Needy students in Britain were left sweating after a university and science minister surprisingly announced a cut in sponsorship set to take effect from next autumn. The move comes just after another department claimed it had lost control of its budget.
Universities and science minister David Willetts said in a shock announcement that the £150 million National Scholarship Programme (NSP) would be reduced to £50 million in the coming year. Providing awards worth £3,000 to undergraduates from households earning £25,000 or less, the scheme was due to remain in place next year and be replaced by a new £50 million scholarship scheme for postgraduates from 2015-16 under plans announced in June’s Spending Review.
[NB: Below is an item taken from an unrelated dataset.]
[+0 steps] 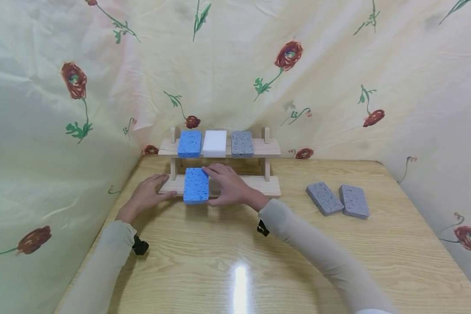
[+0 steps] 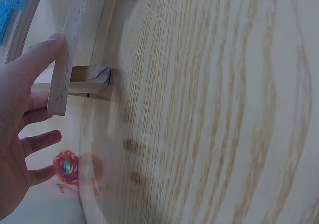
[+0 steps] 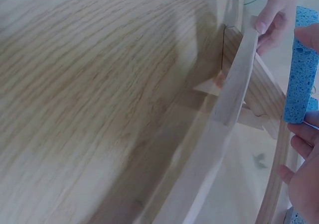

Willetts said cuts would now come into effect from next autumn, with just £50 million available to potential applicants in a written statement to Parliament on 28 November. Support worth £2,000 will be received by students applying for the scheme in 2014-15 though the £1,000 cap on cash payments has been lifted. Students at post-1992 universities are among the biggest losers from the cuts, with allocations for the universities of Anglia Ruskin, Bedfordshire, Brighton, Central Lancashire, Derby, De Montfort and East London among those falling by more than £1 million next year. Les Ebdon, director of access, said the cuts were “disappointing”, but emphasized that spending by institutions from their higher fee income would not be reduced.
“It’s important to emphasize that the government contribution to the NSP is only a small part of the total financial support available to students,” he said.
According to Jack Grove of THE, universities will also be required to re-submit their access agreements to the Office for Fair Access, which were signed off in July, given the change in resources available to institutions. They have until 16 December to alter the agreements to reflect the lower NSP allocations.
Professor Ebdon added that he was “relieved” that the £332 million Student Opportunity Allocation – otherwise known as the “widening participation premium” – distributed by the Higher Education Funding Council for England for outreach work and educating poorer students – had not been cut.
A one-off £25 million to improve collaborative outreach among universities has also been announced in Mr. David’s statement. Head of AccessHE, which organizes collaborative outreach in London, Graeme Atherton, said that the new support is “extremely welcome”, calling for universities to “build on the collaborative networks that exist to avoid duplications and waste of resources”. The shock announcement on the NSP follows claims that the Department for Business, Innovation and Skills has “lost control of its budget” after a higher-than-expected number of taxpayer-backed entrants to private colleges, which are not subject to student number controls.
Mr. David in his statement said that the “decision was based on evaluation which has shown that there are more valuable ways of widening access and enlarging the choices students make about higher education through the negotiated access agreements of universities”.